Collected material section start
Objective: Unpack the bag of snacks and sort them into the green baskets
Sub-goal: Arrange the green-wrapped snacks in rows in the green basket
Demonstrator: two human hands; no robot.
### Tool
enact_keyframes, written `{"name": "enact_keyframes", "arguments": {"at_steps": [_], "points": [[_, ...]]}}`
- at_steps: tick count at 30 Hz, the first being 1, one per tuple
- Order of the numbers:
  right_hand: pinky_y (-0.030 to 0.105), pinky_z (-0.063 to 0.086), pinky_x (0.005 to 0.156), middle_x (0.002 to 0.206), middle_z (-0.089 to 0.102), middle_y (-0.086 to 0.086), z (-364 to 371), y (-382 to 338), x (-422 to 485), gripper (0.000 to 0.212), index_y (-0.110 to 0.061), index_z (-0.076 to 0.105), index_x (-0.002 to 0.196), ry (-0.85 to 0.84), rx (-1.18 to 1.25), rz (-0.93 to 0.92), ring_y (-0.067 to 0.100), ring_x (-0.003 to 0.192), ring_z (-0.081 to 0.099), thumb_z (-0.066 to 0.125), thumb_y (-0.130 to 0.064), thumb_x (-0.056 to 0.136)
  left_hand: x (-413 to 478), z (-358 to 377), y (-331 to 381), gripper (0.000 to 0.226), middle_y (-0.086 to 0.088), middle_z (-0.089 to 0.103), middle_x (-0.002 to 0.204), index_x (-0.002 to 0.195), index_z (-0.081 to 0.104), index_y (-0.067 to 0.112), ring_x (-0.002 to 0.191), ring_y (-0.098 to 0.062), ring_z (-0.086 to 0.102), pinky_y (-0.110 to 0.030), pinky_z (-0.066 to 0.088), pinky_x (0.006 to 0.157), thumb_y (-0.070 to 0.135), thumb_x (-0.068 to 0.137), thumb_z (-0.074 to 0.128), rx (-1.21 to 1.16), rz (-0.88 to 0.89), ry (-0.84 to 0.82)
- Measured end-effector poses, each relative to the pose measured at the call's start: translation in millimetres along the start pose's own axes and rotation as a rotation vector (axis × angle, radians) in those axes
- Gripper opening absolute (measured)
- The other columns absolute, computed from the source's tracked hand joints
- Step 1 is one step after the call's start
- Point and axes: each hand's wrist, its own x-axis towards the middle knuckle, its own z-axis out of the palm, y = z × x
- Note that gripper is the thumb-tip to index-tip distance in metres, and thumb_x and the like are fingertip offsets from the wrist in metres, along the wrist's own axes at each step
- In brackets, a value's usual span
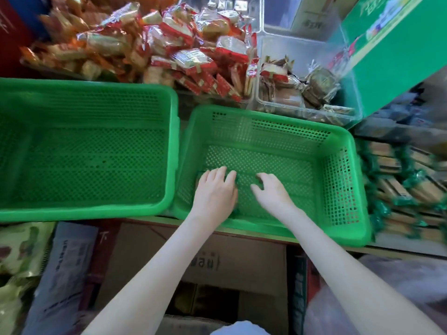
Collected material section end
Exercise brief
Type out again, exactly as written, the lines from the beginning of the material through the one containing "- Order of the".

Task result
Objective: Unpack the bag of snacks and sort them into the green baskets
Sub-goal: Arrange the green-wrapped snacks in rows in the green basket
Demonstrator: two human hands; no robot.
### Tool
enact_keyframes, written `{"name": "enact_keyframes", "arguments": {"at_steps": [_], "points": [[_, ...]]}}`
- at_steps: tick count at 30 Hz, the first being 1, one per tuple
- Order of the numbers:

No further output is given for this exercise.